#### [INSTRUCTIONS FOR THE TASK]
Every line of the data is to be retyped exactly.

#### [DATA EXCERPTS]
%%

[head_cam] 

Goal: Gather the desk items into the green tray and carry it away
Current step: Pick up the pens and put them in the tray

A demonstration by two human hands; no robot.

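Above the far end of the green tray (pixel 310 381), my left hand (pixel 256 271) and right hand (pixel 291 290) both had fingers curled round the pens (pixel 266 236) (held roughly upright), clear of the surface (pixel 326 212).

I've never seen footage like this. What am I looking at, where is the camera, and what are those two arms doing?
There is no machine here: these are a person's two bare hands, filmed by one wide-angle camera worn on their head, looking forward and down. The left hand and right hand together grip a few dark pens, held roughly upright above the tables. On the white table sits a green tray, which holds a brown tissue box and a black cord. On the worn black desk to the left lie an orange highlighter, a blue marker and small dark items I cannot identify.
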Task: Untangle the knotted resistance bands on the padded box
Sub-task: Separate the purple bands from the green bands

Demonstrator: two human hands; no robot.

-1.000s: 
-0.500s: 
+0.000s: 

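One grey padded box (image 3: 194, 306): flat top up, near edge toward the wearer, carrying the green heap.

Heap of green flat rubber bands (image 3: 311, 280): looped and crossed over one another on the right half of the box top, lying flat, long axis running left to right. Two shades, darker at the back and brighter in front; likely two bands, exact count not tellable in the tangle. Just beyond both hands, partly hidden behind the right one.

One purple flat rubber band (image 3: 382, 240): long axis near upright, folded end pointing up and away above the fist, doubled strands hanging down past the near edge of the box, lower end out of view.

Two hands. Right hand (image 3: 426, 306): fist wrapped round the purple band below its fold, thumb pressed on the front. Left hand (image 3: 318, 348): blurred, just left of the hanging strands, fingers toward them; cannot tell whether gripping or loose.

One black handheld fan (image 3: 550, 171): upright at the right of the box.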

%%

#### [ANSWER BELOW]
[head_cam] 

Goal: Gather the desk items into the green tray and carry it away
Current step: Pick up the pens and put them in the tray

A demonstration by two human hands; no robot.

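Above the far end of the green tray (pixel 310 381), my left hand (pixel 256 271) and right hand (pixel 291 290) both had fingers curled round the pens (pixel 266 236) (held roughly upright), clear of the surface (pixel 326 212).

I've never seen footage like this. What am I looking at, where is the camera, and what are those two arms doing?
There is no machine here: these are a person's two bare hands, filmed by one wide-angle camera worn on their head, looking forward and down. The left hand and right hand together grip a few dark pens, held roughly upright above the tables. On the white table sits a green tray, which holds a brown tissue box and a black cord. On the worn black desk to the left lie an orange highlighter, a blue marker and small dark items I cannot identify.
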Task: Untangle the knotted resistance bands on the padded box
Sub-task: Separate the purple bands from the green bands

Demonstrator: two human hands; no robot.

-1.000s: 
-0.500s: 
+0.000s: 

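One grey padded box (image 3: 194, 306): flat top up, near edge toward the wearer, carrying the green heap.

Heap of green flat rubber bands (image 3: 311, 280): looped and crossed over one another on the right half of the box top, lying flat, long axis running left to right. Two shades, darker at the back and brighter in front; likely two bands, exact count not tellable in the tangle. Just beyond both hands, partly hidden behind the right one.

One purple flat rubber band (image 3: 382, 240): long axis near upright, folded end pointing up and away above the fist, doubled strands hanging down past the near edge of the box, lower end out of view.

Two hands. Right hand (image 3: 426, 306): fist wrapped round the purple band below its fold, thumb pressed on the front. Left hand (image 3: 318, 348): blurred, just left of the hanging strands, fingers toward them; cannot tell whether gripping or loose.

One black handheld fan (image 3: 550, 171): upright at the right of the box.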

The answer has been written out in full.